• _AIM OF THE EXERCISE_: Your reply must consist of the data below, reproduced character for character.

• _MATERIAL PROVIDED_:
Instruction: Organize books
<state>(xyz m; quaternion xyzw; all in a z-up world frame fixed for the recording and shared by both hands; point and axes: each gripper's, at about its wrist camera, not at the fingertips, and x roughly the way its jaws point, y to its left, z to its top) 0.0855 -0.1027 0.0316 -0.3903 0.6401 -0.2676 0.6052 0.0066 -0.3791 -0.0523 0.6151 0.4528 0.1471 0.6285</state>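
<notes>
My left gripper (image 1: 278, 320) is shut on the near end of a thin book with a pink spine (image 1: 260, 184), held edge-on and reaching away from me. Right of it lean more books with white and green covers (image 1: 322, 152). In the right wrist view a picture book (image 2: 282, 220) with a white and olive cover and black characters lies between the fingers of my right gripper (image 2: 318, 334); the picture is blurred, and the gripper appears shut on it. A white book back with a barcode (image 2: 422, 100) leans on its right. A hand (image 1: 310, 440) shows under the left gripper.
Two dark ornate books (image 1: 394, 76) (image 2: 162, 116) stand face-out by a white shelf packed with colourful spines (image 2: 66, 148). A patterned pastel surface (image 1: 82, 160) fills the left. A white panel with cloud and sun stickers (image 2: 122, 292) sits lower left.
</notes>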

• _REPLY_:
Instruction: Organize books
<state>(xyz m; quaternion xyzw; all in a z-up world frame fixed for the recording and shared by both hands; point and axes: each gripper's, at about its wrist camera, not at the fingertips, and x roughly the way its jaws point, y to its left, z to its top) 0.0855 -0.1027 0.0316 -0.3903 0.6401 -0.2676 0.6052 0.0066 -0.3791 -0.0523 0.6151 0.4528 0.1471 0.6285</state>
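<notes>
My left gripper (image 1: 278, 320) is shut on the near end of a thin book with a pink spine (image 1: 260, 184), held edge-on and reaching away from me. Right of it lean more books with white and green covers (image 1: 322, 152). In the right wrist view a picture book (image 2: 282, 220) with a white and olive cover and black characters lies between the fingers of my right gripper (image 2: 318, 334); the picture is blurred, and the gripper appears shut on it. A white book back with a barcode (image 2: 422, 100) leans on its right. A hand (image 1: 310, 440) shows under the left gripper.
Two dark ornate books (image 1: 394, 76) (image 2: 162, 116) stand face-out by a white shelf packed with colourful spines (image 2: 66, 148). A patterned pastel surface (image 1: 82, 160) fills the left. A white panel with cloud and sun stickers (image 2: 122, 292) sits lower left.
</notes>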

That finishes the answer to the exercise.